Es war nur ein Nebensatz, doch der hatte es in sich. Auf der Elektronikmesse CES in Las Vegas saß Daimler-Entwicklungschef Markus Schäfer in einem kleinen Raum hinter der Bühne des Mercedes-Stands und plauderte mit Journalisten über die Software-Kompetenzen von Autoherstellern. Wie beiläufig kündigte Schäfer an, dass Mercedes in Zukunft ein eigenes Betriebssystem entwickeln und dafür in den nächsten Jahren massiv Stellen aufbauen werde. In drei bis vier Jahren solle das MB.OS genannte System in den ersten Fahrzeugen eingebaut werden.
Damit ist Daimler mittendrin im Wettrennen um die Software-Hoheit in der Autobranche. Auch Volkswagen-Konzernchef Herbert Diess hatte jüngst angekündigt, ein eigenes Betriebssystem für alle Modelle der zwölf Marken zu entwickeln. In einer Brandrede vor Managern machte er den Aufbau der Car-Software-Organisation zu einer zentralen Säule seiner Strategie. "Der Erfolg dieser Einheit entscheidet über unsere Zukunft", rief Diess den versammelten Führungskräften in Berlin zu.

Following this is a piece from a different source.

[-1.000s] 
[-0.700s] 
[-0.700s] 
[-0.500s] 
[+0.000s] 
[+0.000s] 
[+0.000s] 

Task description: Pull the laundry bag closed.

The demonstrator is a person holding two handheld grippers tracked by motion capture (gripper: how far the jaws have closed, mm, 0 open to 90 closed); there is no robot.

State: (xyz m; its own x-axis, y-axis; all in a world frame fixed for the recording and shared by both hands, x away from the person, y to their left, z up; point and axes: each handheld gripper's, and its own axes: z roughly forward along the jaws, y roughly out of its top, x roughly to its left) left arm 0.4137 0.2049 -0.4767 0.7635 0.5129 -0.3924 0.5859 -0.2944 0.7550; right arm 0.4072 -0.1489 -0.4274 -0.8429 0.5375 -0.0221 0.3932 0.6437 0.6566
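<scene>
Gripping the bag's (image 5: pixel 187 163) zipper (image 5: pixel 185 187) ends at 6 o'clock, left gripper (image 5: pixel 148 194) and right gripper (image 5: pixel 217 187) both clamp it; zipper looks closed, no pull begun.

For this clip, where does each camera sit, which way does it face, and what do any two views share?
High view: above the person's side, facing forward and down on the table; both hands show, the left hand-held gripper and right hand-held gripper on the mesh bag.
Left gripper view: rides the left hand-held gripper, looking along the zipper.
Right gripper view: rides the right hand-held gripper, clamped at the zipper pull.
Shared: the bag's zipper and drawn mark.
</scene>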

Die Ankündigungen bedeuten einen Strategiewechsel, der in seiner Bedeutung kaum zu unterschätzen ist. Wird das Auto tatsächlich zum rollenden Smartphone, dann reicht es für die Hersteller nicht mehr aus, Blech in schicke Formen zu biegen und mit Motoren und Getrieben auszustatten. "Wir sind überzeugt, dass ein eigenes Betriebssystem notwendig ist, um die Features in einem Fahrzeug wie Fahrerassistenz, Entertainment, Navigation oder Shopping bieten zu können", sagte Schäfer.
Natürlich haben das Fahrzeuge zum Teil heute schon. Das Problem ist aber, dass sich Autobauer wie Daimler, BMW oder der VW-Konzern hierfür vor allem auf externe Partner verlassen. So ist die Zahl der einzelnen Steuergeräte und Schnittstellen in den vergangenen Jahren geradezu explodiert. Ob Kamera für den Spurhalteassistenten, Sprachsteuerung beim Infotainment oder die Integration des Telefons über Bluetooth: Mit jeder Funktion ist das System komplexer geworden.
"Heute haben wir bis zu 100 einzelne Rechner in einem Fahrzeug, die zumeist bei Lieferanten von Software-Technik programmiert werden. Diese müssen alle vernetzt werden", klagte Daimler-Manager Schäfer. Nicht immer klappt dies reibungslos. So hatte VW bei der Entwicklung von Golf VIII und dem rein elektrischen ID.3 bis zuletzt massive Schwierigkeiten mit der Software, die beinahe eine rechtzeitige Markteinführung dieser Fahrzeuge verhindert hätten. Beim Golf VIII waren zu Beginn nicht alle Funktionen verfügbar und sollten nachträglich freigeschaltet werden. Der ID.3 wird erst auf den letzten Drücker fertig, auch wenn VW am Starttermin im Sommer 2020 festhält.
"Die Verknüpfung der Software-Lösungen unserer Lieferanten stellt uns vor große Herausforderungen. Bereits heute haben wir in einem modernen Volkswagen eine zehnfach höhere Komplexität als bei einem Smartphone-Betriebssystem. In einigen Jahren wächst das auf den Faktor 30", sagt VW-Digitalvorstand ChristianSenger. Als Vorbild dient VW dabei auch Elon Musk, der die Software von Anfang an zu einem Kerngeschäft von Tesla gemacht hat.
Um in Zukunft besser gewappnet zu sein, plant der Volkswagen-Konzern den Aufbau der Car-Software-Organisation. Bis 2025 sollen mehr als 10.000 Digitalexperten die Software im Fahrzeug, die digitalen Ökosysteme rund um myVolkswagen und die Dienste von Volkswagen We sowie kundennahe Funktionen im Handel vorantreiben. Heute entwickelt der Konzern nur knapp zehn Prozent der Software im Auto selbst. Bis 2025 soll der Eigenanteil auf 60 Prozent steigen.